[Pandas-dev] A case for a simplified (non-consolidating) BlockManager with 1D blocks

Joris Van den Bossche jorisvandenbossche at gmail.com
Tue May 26 04:55:08 EDT 2020


On Tue, 26 May 2020 at 00:46, Brock Mendel <jbrockmendel at gmail.com> wrote:

> Thanks for writing this up, Joris.  Assuming we go down this path, do you
> have an idea of how we get from here to there incrementally?  i.e.
> presumably this wont just be one massive PR
>

Yes, this is certainly not a one-PR change. I think there are multiple
options for working towards this, that are worth discussing.

But personally, I would first like to focus on the "assuming we go down
this path" part.
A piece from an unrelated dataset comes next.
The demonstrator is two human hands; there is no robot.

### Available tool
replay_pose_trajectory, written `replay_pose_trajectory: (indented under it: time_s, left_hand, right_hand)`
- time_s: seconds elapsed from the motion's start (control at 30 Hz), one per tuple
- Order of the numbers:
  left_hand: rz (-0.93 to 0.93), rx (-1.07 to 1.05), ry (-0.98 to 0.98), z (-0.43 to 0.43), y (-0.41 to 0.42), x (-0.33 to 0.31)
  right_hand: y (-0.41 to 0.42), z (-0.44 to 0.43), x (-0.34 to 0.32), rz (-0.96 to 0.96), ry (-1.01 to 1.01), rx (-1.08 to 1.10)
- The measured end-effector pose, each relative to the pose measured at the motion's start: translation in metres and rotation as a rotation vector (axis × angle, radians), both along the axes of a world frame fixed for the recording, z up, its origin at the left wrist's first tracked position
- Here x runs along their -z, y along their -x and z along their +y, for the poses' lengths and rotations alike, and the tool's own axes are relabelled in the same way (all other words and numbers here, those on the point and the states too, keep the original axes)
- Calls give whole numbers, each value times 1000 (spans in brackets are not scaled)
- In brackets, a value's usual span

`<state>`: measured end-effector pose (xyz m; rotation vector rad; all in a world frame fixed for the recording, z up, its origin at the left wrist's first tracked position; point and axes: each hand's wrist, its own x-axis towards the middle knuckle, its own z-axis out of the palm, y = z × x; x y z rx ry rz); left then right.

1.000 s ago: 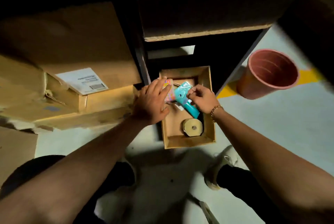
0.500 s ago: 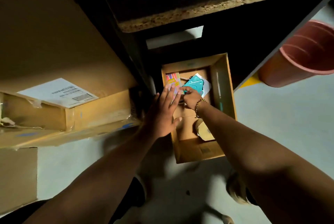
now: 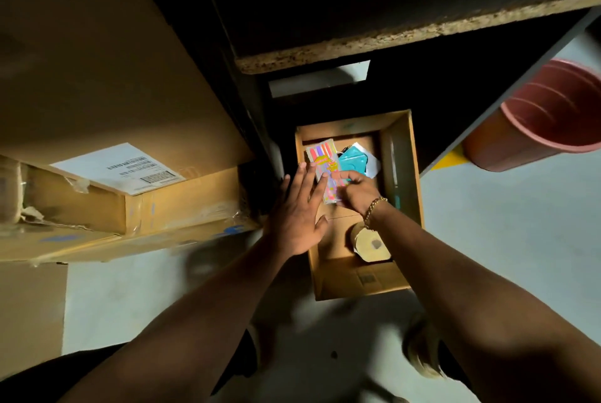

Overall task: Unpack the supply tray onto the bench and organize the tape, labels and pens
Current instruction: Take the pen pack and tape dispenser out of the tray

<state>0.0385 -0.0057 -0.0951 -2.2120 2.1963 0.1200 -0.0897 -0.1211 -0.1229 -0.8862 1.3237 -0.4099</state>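
Note:
An open cardboard supply tray [image 3: 414, 181] sits on the floor under a bench. Inside it lie a colourful pack of pens [image 3: 325, 162], a teal packet [image 3: 353, 162] on white paper at the far end, and a roll of tan tape [image 3: 370, 245] near the front. My right hand [image 3: 356, 189] pinches the near end of the pen pack. Over the tray's left wall, my left hand [image 3: 297, 210] is spread flat, fingertips touching the pen pack's left edge. A slim dark pen-like item [image 3: 395, 171] lies along the tray's right side.
The chipboard bench edge [image 3: 390, 35] overhangs the tray. Stacked cardboard boxes with a shipping label [image 3: 120, 168] fill the left. A pink plastic bin [image 3: 546, 116] stands at the right on the pale floor. My shoes show below the tray.
My right hand has shifted from the teal packet to the pen pack and pinched it. The pack has tilted toward me. My left hand stays spread beside it. The view moved closer.

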Motion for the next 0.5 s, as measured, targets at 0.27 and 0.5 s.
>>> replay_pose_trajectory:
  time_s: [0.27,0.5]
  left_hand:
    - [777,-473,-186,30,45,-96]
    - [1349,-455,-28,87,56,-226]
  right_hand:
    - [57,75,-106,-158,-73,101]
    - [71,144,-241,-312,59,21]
Let's discuss the pros and cons and trade-offs, and try to
turn assumptions in an agreed-upon roadmap.
(and of course, it's not because something is on our roadmap that it can't
be questioned and discussed again in the future, as we are also doing now).

---

Some thoughts on possible options:

- We briefly discussed before the idea of using (nullable) extension dtypes
for all dtypes by default in pandas 2.0. If we strive towards that, and
assuming we keep the current 1D-restriction on ExtensionBlock, then we
would "automatically" get a BlockManager with 1D blocks. And we could then
focus on optimizing some code paths (eg constructing a new block)
specifically for the case of 1D ExtensionBlocks.
- A "consolidation policy" option similarly as in the branch discussed in
https://github.com/pandas-dev/pandas/issues/10556. Right now, that branch
still uses 2D blocks (but separate 2D blocks of shape (1, n) per column)
and not actually 1D blocks. So we could add 1D versions of our numeric
blocks as well. But that would probably add a lot of complexity, although
temporary, to the Blocks, so maybe not an ideal path forward.
- Add a version of the ExtensionBlock but that can work with numpy arrays
instead of extension arrays, or actually use the "PandasArrays" to store it
them in the existing ExtensionBlock (so to already start using the existing
1D blocks without requiring all dtypes to be extension dtypes).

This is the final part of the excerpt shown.